Маяковский не хочет быть вождем, Асеев тоже, Эрдман тоже, и вождем избирают Хлебникова». И будто бы в ответ на эти слова Маяковский и Эрдман кинулись его качать, а потом наедине Маяковский попросил:
— Только никому не говорите, что мы вас качали.
Качали или нет — установить, сами понимаете, трудно; но по сути-то он прав. Речь не о масштабах дарования, а о его природе. Хлебников менее всего способен быть вождем, а вот на роль символа очень даже годится — и после этого его стихи перестают быть фактом только литературным; они становятся знаменем литературного движения. Именно поэтому, кажется, преувеличение роли Хлебникова в искусстве — и современном ему, и нынешнем, — стало общим местом; и Маяковский, понимая его истинный масштаб, не возражал, потому что такой Хлебников в общей расстановке ролей был нужен и ему.
Где кончается жизнестроительство и начинается безумие — вопрос отдельный, широко обсуждаемый, особенно после мемуаров Ходасевича «Некрополь» (он, собственно, и ввел термин «жизнестроительство»).
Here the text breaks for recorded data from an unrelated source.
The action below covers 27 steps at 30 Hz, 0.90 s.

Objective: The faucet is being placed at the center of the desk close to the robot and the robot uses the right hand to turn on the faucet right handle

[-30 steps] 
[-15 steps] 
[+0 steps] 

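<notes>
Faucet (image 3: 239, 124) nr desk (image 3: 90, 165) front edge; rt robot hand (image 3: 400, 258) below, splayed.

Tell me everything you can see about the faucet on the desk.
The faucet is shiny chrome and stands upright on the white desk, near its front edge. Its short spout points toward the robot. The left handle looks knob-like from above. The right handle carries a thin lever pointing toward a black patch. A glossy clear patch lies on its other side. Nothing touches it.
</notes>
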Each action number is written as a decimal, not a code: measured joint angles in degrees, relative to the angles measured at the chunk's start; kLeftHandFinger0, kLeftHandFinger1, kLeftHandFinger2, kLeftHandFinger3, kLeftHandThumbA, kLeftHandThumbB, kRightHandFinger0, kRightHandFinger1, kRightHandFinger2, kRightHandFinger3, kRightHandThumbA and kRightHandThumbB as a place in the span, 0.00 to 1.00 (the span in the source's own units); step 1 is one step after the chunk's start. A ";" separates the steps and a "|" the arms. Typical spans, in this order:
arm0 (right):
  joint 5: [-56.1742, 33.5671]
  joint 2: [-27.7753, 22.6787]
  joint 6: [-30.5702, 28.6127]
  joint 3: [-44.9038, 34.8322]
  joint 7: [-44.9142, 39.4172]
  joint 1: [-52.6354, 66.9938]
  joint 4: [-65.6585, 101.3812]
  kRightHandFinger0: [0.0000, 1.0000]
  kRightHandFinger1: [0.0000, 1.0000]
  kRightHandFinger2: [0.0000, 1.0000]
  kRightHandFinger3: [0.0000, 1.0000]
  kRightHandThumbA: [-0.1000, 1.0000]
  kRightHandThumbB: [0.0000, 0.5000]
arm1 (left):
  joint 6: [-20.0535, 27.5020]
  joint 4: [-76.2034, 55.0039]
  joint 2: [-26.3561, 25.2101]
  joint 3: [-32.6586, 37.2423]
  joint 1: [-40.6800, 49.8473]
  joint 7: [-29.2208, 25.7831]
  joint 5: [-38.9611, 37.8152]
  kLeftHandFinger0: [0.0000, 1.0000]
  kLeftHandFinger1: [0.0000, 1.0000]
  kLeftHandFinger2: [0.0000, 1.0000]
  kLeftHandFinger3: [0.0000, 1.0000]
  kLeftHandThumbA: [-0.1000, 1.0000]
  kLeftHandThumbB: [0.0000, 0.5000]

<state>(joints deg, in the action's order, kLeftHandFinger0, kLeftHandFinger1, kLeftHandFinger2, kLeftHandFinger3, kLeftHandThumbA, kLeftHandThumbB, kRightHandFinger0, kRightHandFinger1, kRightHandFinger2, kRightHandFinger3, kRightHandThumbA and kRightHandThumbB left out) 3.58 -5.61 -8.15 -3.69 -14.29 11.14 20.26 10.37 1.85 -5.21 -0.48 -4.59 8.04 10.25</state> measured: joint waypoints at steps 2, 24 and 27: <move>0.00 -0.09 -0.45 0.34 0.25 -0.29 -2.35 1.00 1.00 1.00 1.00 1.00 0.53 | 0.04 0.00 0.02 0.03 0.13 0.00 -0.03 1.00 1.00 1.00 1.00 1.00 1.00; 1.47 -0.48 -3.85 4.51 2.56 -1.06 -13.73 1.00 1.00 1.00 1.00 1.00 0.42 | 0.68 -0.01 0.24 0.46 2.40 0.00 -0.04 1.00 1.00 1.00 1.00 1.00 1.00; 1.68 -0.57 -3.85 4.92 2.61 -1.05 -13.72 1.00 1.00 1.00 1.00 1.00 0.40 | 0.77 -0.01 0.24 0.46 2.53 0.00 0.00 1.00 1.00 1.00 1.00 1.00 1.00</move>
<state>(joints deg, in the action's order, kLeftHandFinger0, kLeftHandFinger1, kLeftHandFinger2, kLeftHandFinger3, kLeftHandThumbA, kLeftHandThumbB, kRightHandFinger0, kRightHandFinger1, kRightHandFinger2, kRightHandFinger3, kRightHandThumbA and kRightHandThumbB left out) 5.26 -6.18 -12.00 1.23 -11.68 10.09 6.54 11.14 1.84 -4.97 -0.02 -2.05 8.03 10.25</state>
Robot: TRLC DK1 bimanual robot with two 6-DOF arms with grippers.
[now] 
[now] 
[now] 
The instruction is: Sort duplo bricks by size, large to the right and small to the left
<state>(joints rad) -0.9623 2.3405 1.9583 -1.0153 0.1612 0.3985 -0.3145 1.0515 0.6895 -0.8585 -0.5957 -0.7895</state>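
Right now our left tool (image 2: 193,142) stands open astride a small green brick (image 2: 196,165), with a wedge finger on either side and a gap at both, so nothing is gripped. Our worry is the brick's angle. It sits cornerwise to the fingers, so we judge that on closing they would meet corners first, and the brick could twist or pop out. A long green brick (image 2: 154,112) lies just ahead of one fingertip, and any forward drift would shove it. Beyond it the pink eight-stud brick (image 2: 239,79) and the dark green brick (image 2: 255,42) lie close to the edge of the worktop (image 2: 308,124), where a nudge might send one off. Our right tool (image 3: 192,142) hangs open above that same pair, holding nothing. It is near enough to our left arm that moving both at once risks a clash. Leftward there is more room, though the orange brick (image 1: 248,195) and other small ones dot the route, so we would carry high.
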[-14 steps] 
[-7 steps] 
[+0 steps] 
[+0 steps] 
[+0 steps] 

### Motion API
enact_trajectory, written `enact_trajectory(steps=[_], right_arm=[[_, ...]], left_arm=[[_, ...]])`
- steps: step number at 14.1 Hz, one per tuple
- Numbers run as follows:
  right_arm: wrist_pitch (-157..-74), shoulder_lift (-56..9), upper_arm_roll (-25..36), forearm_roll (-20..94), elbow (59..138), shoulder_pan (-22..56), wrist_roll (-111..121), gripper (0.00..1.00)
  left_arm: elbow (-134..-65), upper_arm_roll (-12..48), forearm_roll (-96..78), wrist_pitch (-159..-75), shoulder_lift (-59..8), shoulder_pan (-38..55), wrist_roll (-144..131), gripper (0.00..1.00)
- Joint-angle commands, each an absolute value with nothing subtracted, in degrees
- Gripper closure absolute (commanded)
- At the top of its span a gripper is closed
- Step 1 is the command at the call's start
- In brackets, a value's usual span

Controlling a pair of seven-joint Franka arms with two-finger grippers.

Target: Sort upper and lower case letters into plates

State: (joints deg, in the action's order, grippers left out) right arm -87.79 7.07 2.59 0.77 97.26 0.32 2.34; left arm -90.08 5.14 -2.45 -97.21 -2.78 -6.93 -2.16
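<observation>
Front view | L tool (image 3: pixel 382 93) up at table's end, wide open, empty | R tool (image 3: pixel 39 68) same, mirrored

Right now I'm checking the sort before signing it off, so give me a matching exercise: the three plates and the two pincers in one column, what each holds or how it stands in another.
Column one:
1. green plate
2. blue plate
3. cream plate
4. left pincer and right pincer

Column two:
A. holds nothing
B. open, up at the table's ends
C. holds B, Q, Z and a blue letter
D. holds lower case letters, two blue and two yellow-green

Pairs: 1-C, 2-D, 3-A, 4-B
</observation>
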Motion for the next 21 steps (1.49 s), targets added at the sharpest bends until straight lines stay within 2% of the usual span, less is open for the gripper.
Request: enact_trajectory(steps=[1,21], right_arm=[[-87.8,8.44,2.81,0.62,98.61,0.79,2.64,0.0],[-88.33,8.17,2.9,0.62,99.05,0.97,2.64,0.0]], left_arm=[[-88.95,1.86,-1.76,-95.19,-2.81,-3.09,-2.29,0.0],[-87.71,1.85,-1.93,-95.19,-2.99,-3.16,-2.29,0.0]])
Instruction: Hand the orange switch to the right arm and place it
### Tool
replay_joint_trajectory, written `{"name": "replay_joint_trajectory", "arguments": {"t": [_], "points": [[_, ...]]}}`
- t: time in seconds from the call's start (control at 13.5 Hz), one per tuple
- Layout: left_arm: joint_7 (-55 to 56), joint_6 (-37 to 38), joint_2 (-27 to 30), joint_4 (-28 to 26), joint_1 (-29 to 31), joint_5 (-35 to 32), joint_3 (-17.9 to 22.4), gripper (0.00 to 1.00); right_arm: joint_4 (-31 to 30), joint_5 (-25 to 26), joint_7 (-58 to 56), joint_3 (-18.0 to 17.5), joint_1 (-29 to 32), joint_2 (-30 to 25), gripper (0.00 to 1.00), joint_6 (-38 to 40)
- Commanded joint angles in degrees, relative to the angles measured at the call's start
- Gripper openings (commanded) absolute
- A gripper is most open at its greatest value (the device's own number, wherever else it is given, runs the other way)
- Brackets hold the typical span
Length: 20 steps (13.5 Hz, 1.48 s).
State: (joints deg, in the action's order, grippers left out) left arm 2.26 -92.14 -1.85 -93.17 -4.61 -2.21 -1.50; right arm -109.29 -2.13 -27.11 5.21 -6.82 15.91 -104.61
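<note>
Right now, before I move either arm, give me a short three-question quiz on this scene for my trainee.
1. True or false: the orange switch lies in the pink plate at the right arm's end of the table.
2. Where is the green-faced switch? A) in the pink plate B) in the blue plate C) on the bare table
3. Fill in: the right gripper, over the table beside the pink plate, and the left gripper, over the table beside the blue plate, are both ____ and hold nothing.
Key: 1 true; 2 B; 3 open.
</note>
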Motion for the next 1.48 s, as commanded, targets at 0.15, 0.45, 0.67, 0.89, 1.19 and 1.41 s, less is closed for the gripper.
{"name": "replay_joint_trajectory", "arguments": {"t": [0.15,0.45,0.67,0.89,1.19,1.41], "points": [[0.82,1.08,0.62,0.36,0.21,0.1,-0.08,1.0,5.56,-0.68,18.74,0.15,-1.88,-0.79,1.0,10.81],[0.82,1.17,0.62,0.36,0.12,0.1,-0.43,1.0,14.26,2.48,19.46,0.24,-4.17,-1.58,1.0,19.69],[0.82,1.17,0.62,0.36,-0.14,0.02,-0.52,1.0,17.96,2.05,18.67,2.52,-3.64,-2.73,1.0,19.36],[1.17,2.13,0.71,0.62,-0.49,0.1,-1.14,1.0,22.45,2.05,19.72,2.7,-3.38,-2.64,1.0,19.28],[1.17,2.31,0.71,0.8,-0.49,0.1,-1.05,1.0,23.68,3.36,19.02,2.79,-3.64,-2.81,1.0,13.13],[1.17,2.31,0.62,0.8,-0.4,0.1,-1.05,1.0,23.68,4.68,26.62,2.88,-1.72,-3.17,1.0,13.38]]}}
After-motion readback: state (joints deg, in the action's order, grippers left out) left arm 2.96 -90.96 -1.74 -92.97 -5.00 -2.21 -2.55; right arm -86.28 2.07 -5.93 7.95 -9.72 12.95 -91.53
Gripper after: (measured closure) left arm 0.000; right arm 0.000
Лада Панова полагает, что Хлебников выстраивал свой образ сознательно — и в десятые годы, и в начале двадцатых: «Чем дальше, тем сильнее Хлебников вживался в роль юродивого — или дервиша, как он называл себя во время поездки в Персию в 1921 году. Мемуаристы детально запечатлели его антибыт: редкие гонорары идут не на приобретение собственного угла, еды или семьи, а на сладкое; рукописи не хранятся в рабочем столе, а переносятся в наволочке и иногда используются для растопки костра; и т. д. И все общавшиеся с Хлебниковым после 1917 года в один голос утверждают — он был юродивым, странником, Божьим человеком. <…> Как можно видеть, самопрезентация Хлебникова в текстах и в жизни попадает под категорию «сверхчеловек» Соответствующей концепцией Хлебников обязан не только ницшевскому Заратустре с его программой нигилистических ценностей (элиминацией христианства) и позитивных (перестройкой мира), но и соловьевскому антихристу-созидателю. <…> Серебряный век не только не вступил на путь секуляризации, но и повысил религиозный градус оккультными исканиями. Не случайно Хлебников свое «я» выдерживает в стилистике пророков — таких как Моисей (отсюда метафора скрижалей) или Магомет (отсюда название доклада «Коран чисел»), а его миф находит отклик в русском авангарде, в сознании которого ницшеанство наложилось на неизжитые религиозные архетипы».
Другие полагают, что жизнестроительство Хлебникова было чистым проявлением психической болезни или по крайней мере чудачеством. Этот вопрос чрезвычайно любопытен, но к нашей теме прямого отношения не имеет. Заметим кстати: одной из трагедий Маяковского — если не главной — было то, что его стратегии жизнестроительства: скандалы, промискуитет, беспрерывные разъезды в гастрольном формате, грубость, иногда хамство, — входили в прямое противоречие с его характером и темпераментом. По природе он был человек фанатически верный друзьям и возлюбленной, деликатный, интеллигентный, домашний, исключительно порядочный и даже щепетильный, замкнутый на грани аутизма, тяготящийся толпой, сознательно вычитающий себя из жизни ради почти непрерывной работы. В этом смысле Хлебников — полная ему противоположность, потому что поведение Хлебникова — как раз пример абсолютной органики; он ни минуты себя не ломал, был таким, каким ему было удобно; и вообще удобство, как ни странно, одно из ключевых слов в разговоре о нем. Крученых со слов Марии Синяковой пишет: «Было это примерно в 1918—19 гг. у нас на даче под Харьковом. Хлебников, бездельничая, валялся на кровати и хитро улыбался.
— Я самый ленивый человек на свете! — заметил он и свернулся калачиком. Было тихо, уютно.